TASK TO COMPLETE: Produce a perfect copy of the listing, matching each line.

WORKING DATA:

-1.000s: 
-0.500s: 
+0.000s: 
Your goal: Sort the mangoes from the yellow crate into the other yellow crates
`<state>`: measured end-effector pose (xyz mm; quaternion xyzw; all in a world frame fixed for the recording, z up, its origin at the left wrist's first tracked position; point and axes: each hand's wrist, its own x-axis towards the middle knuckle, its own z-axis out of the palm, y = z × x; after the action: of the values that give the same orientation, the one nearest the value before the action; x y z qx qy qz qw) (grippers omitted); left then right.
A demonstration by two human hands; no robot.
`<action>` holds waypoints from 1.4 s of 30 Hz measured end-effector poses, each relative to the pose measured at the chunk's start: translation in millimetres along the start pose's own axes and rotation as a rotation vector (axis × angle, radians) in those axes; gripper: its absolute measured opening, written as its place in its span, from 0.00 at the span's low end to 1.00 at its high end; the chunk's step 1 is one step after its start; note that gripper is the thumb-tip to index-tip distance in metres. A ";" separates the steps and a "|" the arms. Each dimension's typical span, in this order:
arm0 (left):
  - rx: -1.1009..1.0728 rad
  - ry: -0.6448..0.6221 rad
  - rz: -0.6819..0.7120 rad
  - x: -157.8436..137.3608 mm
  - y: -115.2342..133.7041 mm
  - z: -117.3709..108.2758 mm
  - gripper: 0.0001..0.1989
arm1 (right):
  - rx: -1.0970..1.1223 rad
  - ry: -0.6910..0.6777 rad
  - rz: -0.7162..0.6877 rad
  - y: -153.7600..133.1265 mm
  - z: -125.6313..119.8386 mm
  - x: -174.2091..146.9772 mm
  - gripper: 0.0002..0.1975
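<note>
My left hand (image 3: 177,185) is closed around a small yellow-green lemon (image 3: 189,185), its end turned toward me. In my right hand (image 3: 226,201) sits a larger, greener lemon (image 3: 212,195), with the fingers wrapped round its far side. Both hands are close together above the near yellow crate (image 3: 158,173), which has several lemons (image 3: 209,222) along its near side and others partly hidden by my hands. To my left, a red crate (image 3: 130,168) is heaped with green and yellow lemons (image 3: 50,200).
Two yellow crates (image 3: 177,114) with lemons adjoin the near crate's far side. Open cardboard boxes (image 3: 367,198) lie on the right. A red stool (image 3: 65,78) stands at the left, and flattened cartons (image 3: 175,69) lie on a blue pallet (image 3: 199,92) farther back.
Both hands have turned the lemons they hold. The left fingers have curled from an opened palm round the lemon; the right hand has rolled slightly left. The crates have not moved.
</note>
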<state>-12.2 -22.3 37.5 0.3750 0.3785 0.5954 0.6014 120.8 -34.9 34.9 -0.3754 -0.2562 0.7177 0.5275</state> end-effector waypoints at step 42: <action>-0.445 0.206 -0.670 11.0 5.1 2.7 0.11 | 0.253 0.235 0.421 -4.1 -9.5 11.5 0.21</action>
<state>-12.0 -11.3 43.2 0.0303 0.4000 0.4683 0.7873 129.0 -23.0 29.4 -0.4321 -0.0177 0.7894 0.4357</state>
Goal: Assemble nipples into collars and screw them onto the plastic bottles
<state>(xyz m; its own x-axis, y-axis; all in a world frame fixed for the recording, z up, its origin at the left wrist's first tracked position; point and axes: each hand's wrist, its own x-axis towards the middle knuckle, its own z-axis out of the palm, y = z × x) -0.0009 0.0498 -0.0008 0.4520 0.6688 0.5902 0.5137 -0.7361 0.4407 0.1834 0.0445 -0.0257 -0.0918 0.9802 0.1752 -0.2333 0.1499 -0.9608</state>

SOLVED PROBLEM:
-1.000s: 
-0.500s: 
+0.000s: 
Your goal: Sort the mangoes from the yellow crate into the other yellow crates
`<state>`: measured end-effector pose (xyz mm; quaternion xyzw; all in a world frame fixed for the recording, z up, its origin at the left wrist's first tracked position; point and axes: each hand's wrist, its own x-axis towards the middle knuckle, its own z-axis out of the palm, y = z × x; after the action: of the values that give the same orientation, the one nearest the value before the action; x y z qx qy qz qw) (grippers omitted); left then right.
A demonstration by two human hands; no robot.
`<action>` holds waypoints from 1.4 s of 30 Hz measured end-effector poses, each relative to the pose measured at the chunk's start: translation in millimetres along the start pose's own axes and rotation as a rotation vector (axis × angle, radians) in those axes; gripper: its absolute measured opening, written as its place in its span, from 0.00 at the span's low end to 1.00 at its high end; the chunk's step 1 is one step after its start; note that gripper is the thumb-tip to index-tip distance in metres. A ";" separates the steps and a "|" the arms. Each dimension's typical span, in this order:
arm0 (left):
  - rx: -1.1009..1.0728 rad
  - ry: -0.6448..0.6221 rad
  - rz: -0.6819..0.7120 rad
  - x: -157.8436..137.3608 mm
  - y: -115.2342..133.7041 mm
  - z: -117.3709..108.2758 mm
  - gripper: 0.0001..0.1989
arm1 (right):
  - rx: -1.0970..1.1223 rad
  - ry: -0.6910..0.6777 rad
  - rz: -0.7162..0.6877 rad
  - y: -153.7600..133.1265 mm
  - z: -125.6313..119.8386 mm
  - x: -174.2091..146.9772 mm
  - gripper: 0.0002..0.1975
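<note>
My left hand (image 3: 177,185) is closed around a small yellow-green lemon (image 3: 189,185), its end turned toward me. In my right hand (image 3: 226,201) sits a larger, greener lemon (image 3: 212,195), with the fingers wrapped round its far side. Both hands are close together above the near yellow crate (image 3: 158,173), which has several lemons (image 3: 209,222) along its near side and others partly hidden by my hands. To my left, a red crate (image 3: 130,168) is heaped with green and yellow lemons (image 3: 50,200).
Two yellow crates (image 3: 177,114) with lemons adjoin the near crate's far side. Open cardboard boxes (image 3: 367,198) lie on the right. A red stool (image 3: 65,78) stands at the left, and flattened cartons (image 3: 175,69) lie on a blue pallet (image 3: 199,92) farther back.
Both hands have turned the lemons they hold. The left fingers have curled from an opened palm round the lemon; the right hand has rolled slightly left. The crates have not moved.
</note>
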<state>-12.2 -22.3 37.5 0.3750 0.3785 0.5954 0.6014 120.8 -34.9 34.9 -0.3754 -0.2562 0.7177 0.5275</state> end-effector waypoints at step 42: <action>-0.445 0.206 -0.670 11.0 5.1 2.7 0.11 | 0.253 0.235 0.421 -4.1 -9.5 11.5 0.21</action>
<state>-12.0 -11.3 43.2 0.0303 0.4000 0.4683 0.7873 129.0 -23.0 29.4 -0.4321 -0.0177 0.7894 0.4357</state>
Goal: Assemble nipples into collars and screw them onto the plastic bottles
<state>(xyz m; its own x-axis, y-axis; all in a world frame fixed for the recording, z up, its origin at the left wrist's first tracked position; point and axes: each hand's wrist, its own x-axis towards the middle knuckle, its own z-axis out of the palm, y = z × x) -0.0009 0.0498 -0.0008 0.4520 0.6688 0.5902 0.5137 -0.7361 0.4407 0.1834 0.0445 -0.0257 -0.0918 0.9802 0.1752 -0.2333 0.1499 -0.9608</state>

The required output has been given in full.